=== About this task ===
Repeat the lines below exactly as they appear, but leave out the images.

(Records contained in a dataset)

+ + + + + + +

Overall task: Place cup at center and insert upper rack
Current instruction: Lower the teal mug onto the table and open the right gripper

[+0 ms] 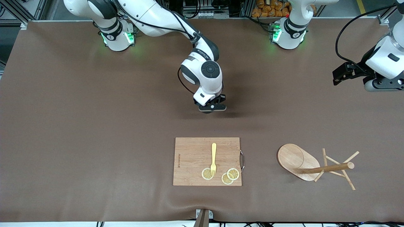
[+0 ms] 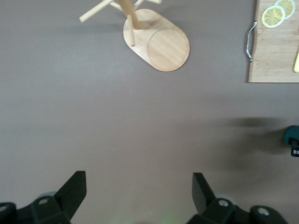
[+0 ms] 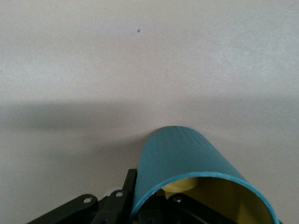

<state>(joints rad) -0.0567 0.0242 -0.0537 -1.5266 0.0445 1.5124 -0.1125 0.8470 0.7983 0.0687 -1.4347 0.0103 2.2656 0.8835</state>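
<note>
Showing the scene one view after another:

Front view, right gripper [image 1: 212, 108]: it is held low over the bare middle of the brown table [image 1: 79, 126], farther from the camera than the cutting board [image 1: 192, 157]; the cup is hidden beneath the wrist in this view.

Front view, left gripper [image 1: 337, 75]: it is kept raised over the left arm's end of the table, where that arm waits.

Front view, upper rack [image 1: 315, 167]: it is seen tipped on its side, the oval base on edge and the pole and pegs stretched toward the left arm's end; it is set well apart from the cutting board, toward the left arm's end.

Front view, board: a yellow fork [image 1: 213, 158] and three lemon slices [image 1: 229, 176] are laid on it, the tines resting on one slice.

Left wrist view, left gripper [image 2: 139, 191]: its fingers are spread wide with nothing between them; the fallen upper rack [image 2: 159, 42], the cutting board's corner [image 2: 273, 60] and a sliver of the teal cup [image 2: 292, 135] are caught in view.

Right wrist view, right gripper [image 3: 177, 205]: its fingers are clamped on the cup's rim.

Right wrist view, cup [image 3: 182, 154]: the teal ribbed wall and yellowish inside are shown, with the cup down close to the table; whether it touches cannot be told.
</note>
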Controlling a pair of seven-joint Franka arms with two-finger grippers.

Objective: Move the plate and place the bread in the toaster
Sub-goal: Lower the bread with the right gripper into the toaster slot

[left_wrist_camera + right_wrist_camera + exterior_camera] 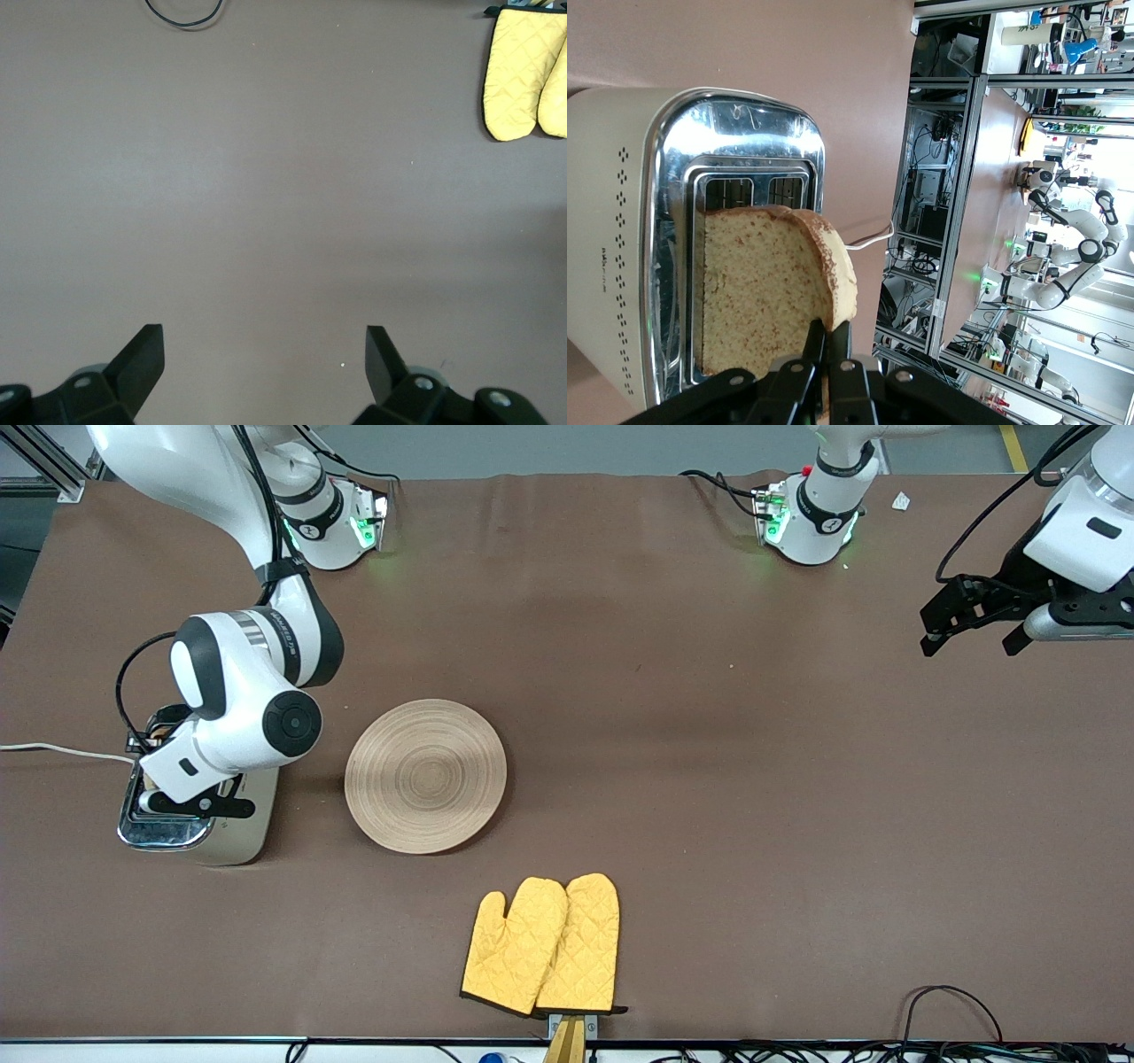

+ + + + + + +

=== Answer to this exercise ===
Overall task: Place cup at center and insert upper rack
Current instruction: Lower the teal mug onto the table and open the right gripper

[+0 ms] 
[+0 ms] 
[+0 ms] 

<state>(joints rad) -0.0567 0.0242 -0.0537 -1.5266 0.0445 1.5124 -0.1125 0.8470 0.7983 0.0687 -1.4347 0.0103 2.2656 0.8835</state>
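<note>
Showing the scene one view after another:

Front view, right gripper [image 1: 212, 108]: it is held low over the bare middle of the brown table [image 1: 79, 126], farther from the camera than the cutting board [image 1: 192, 157]; the cup is hidden beneath the wrist in this view.

Front view, left gripper [image 1: 337, 75]: it is kept raised over the left arm's end of the table, where that arm waits.

Front view, upper rack [image 1: 315, 167]: it is seen tipped on its side, the oval base on edge and the pole and pegs stretched toward the left arm's end; it is set well apart from the cutting board, toward the left arm's end.

Front view, board: a yellow fork [image 1: 213, 158] and three lemon slices [image 1: 229, 176] are laid on it, the tines resting on one slice.

Left wrist view, left gripper [image 2: 139, 191]: its fingers are spread wide with nothing between them; the fallen upper rack [image 2: 159, 42], the cutting board's corner [image 2: 273, 60] and a sliver of the teal cup [image 2: 292, 135] are caught in view.

Right wrist view, right gripper [image 3: 177, 205]: its fingers are clamped on the cup's rim.

Right wrist view, cup [image 3: 182, 154]: the teal ribbed wall and yellowish inside are shown, with the cup down close to the table; whether it touches cannot be told.
</note>
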Controlling a pair of seven-joint Franka arms with two-finger grippers.

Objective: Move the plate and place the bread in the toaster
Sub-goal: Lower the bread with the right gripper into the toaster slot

[left_wrist_camera + right_wrist_camera + exterior_camera] 

The answer to this exercise has been written out completely.